— Aim of the task —
Out of the entries that follow, copy each line containing "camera".

— Input data —
===============

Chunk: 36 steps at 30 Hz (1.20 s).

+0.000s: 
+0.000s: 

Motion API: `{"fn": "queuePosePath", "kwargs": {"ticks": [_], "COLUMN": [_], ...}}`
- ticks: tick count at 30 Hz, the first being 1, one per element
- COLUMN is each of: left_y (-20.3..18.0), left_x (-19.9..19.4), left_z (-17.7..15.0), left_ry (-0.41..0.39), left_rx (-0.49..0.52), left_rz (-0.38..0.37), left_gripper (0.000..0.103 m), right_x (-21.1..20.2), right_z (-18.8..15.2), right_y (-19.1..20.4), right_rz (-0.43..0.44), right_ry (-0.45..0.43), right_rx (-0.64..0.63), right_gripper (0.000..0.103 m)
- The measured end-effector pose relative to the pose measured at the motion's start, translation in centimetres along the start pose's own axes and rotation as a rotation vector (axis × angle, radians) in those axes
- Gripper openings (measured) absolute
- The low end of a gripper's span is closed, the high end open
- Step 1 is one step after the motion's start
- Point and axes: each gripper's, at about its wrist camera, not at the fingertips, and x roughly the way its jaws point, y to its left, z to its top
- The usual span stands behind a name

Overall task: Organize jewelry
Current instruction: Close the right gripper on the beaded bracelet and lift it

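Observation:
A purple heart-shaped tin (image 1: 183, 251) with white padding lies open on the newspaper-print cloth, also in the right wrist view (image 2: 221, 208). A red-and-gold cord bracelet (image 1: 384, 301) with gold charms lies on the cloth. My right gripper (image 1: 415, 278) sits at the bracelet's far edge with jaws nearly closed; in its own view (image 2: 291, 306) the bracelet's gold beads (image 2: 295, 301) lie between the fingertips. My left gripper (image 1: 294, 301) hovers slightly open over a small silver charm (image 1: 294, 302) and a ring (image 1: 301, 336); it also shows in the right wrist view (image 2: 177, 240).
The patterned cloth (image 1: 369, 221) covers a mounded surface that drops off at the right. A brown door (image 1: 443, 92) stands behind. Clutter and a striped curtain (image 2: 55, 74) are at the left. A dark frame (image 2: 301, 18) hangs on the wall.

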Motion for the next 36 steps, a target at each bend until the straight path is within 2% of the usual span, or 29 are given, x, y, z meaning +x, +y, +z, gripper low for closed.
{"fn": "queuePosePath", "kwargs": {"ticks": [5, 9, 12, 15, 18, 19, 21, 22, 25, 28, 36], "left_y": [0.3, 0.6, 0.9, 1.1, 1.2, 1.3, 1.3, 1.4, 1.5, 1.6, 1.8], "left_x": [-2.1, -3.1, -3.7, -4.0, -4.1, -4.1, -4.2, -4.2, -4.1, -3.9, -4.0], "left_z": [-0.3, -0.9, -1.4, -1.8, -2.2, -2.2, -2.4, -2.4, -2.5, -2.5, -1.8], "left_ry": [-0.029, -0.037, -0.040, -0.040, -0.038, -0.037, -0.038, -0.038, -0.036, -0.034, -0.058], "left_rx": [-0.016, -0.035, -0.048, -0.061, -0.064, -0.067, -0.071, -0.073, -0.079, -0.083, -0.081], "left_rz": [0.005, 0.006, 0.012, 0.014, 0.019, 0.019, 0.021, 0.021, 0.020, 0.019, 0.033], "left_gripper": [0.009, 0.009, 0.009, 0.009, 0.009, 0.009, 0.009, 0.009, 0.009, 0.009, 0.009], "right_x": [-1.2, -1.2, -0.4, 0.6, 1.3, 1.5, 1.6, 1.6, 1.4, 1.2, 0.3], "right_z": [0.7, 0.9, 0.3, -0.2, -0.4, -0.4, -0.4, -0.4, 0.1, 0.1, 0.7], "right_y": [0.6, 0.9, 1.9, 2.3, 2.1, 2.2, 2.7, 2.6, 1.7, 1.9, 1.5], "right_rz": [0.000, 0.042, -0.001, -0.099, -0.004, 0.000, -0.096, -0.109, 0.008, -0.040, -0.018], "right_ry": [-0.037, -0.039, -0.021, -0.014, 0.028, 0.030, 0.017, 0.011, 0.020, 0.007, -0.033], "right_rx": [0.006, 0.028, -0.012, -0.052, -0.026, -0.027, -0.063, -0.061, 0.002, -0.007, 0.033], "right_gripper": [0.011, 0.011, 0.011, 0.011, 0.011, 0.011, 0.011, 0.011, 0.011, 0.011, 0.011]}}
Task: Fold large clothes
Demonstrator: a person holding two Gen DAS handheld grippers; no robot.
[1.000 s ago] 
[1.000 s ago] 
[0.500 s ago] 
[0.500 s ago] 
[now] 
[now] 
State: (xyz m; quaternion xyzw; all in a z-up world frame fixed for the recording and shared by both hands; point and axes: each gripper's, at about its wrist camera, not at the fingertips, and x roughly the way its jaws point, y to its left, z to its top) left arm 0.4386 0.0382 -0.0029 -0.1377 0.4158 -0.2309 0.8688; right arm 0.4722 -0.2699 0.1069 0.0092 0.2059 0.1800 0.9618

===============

— Result for this exercise —
- Point and axes: each gripper's, at about its wrist camera, not at the fingertips, and x roughly the way its jaws point, y to its left, z to its top
State: (xyz m; quaternion xyzw; all in a z-up world frame fixed for the recording and shared by both hands; point and axes: each gripper's, at about its wrist camera, not at the fingertips, and x roughly the way its jaws point, y to its left, z to its top) left arm 0.4386 0.0382 -0.0029 -0.1377 0.4158 -0.2309 0.8688; right arm 0.4722 -0.2699 0.1069 0.0092 0.2059 0.1800 0.9618

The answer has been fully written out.